Il ratto delle trebane

Gli Equi, popolo estremamente ribelle, soggiogato dai Romani, venne spazzato via nel 304 a.c., secondo quanto riportato a Tito Livio, questo accadde quando Roma sottomise gli Ernici, mandando i Feziali (dei sacerdoti) dagli Equi a chiedere indennizzo per aver violato la pace alleandosi con i Sanniti, scatenando il panico tra di essi che erano male organizzati non essendo a lungo coinvolti in guerre.

Gli Equi presi alla sprovvista deliberarono di mettere in salvo nottetempo le proprie ricchezze lasciando incustodite le proprie città che all’alba vennero saccheggiate dagli increduli Romani, che non trovando nessuno inizialmente pensarono ad un agguato; secondo le cronache in sessanta giorni di campagna furono invase tra le 31 o le 41 città che per la maggior parte vennero distrutte e incendiate cancellando di fatto il nome degli Equi.

Una leggenda rincorre la storia, in quello che è ricordato come “il ratto delle trebane”, certo meno celebre del “ratto delle Sabine”, ma chissà, che non vi sia un fondo di verità; essa inizia nei territori di Marano Equo, dove una trentina di cavalieri ribelli razziavano i villaggi e abitavano le grotte.

Come uomini di guerra, che vivevano di nomadismo, non potevano avere il calore di una famiglia, ma lo cercavano occasionalmente nei villaggi che attaccavano, con le donne che prendevano prigioniere, tuttavia, la resistenza dei contadini, sempre più determinati a respingerli, li costrinse a spingersi verso l’insediamento di Treba.

Nell’antica città, si celebrava una grande festa, perciò non insospettì più di tanto quel nutrito gruppo di forestieri, che come molti altri, aveva raggiunto la valle per unirsi alle danze; inoltre essi si presentarono carichi di provviste, vino e altri doni delle loro razzie, che convinsero i trebani ad accoglierli oltre le proprie mura.

Durante le danze tuttavia, uno dei guerrieri ribelli, cercò di costringere con la forza, una delle donne trebane, a seguirlo per appartarsi; le grida della giovane ragazza, che voleva giungere vergine alle nozze, richiamarono l’attenzione delle guardie … e scoppiò il finimondo!

Gli Equi ribelli, sfoderate le spade cominciarono a battersi con le guardie trebane, terrorizzando la popolazione che fuggiva da tutte le parti, portando scompiglio a quella che doveva essere una festa; gli invasori seppur in inferiorità numerica, ebbero la meglio, forgiati da anni di battaglie e razzie, ed ognuno dei sopravvissuti, caricò una vergine trebana sul proprio cavallo, prima di fuggire al galoppo!

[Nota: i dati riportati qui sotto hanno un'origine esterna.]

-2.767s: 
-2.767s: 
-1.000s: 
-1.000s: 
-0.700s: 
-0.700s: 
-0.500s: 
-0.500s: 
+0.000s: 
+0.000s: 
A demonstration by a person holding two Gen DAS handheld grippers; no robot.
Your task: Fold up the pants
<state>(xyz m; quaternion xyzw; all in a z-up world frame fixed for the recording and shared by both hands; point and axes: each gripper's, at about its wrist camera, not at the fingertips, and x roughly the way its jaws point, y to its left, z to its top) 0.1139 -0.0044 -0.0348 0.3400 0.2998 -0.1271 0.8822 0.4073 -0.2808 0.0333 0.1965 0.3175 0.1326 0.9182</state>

Trascorsero dei mesi e delle donne non se ne seppe più nulla … Finché un giorno, uno degli esploratori inviati in cerca delle fanciulle, non fece ritorno, affermando di sapere dove esse fossero state condotte; Gli uomini inferociti, bramosi di riportare a casa le proprie figlie o promesse spose, si armarono come meglio poterono, mentre le donne al seguito del piccolo esercito portarono grandi cesti di vimini colmi di pane, per sfamare le ragazze una volta liberate, da quella che doveva essere una terribile prigionia.

Una volta giunti al villaggio (o accampamento, di cui non ci è dato conoscere il nome), i trebani non trovarono le proprie figlie imprigionate, non le trovarono denutrite e con i segni della tortura, ma con enorme sorpresa erano floride e ingrassate e molte di loro incinte; le fanciulle avevano accettato la situazione e si erano anche innamorate dei loro rapitori, declinando ogni richiesta di far ritorno.

I capi di entrambe le fazioni si confrontarono allora a lungo, stabilendo infine un’alleanza, tra Trevi e questo insediamento, con la condizione che ci fosse scambio di merci da entrambe le parti senza pagare dazio alcuno.

Molto probabilmente questa è una leggenda, nata sull’onda del più famoso rapimento, ma come si suol dire “ogni leggenda ha sempre un fondo di verità”.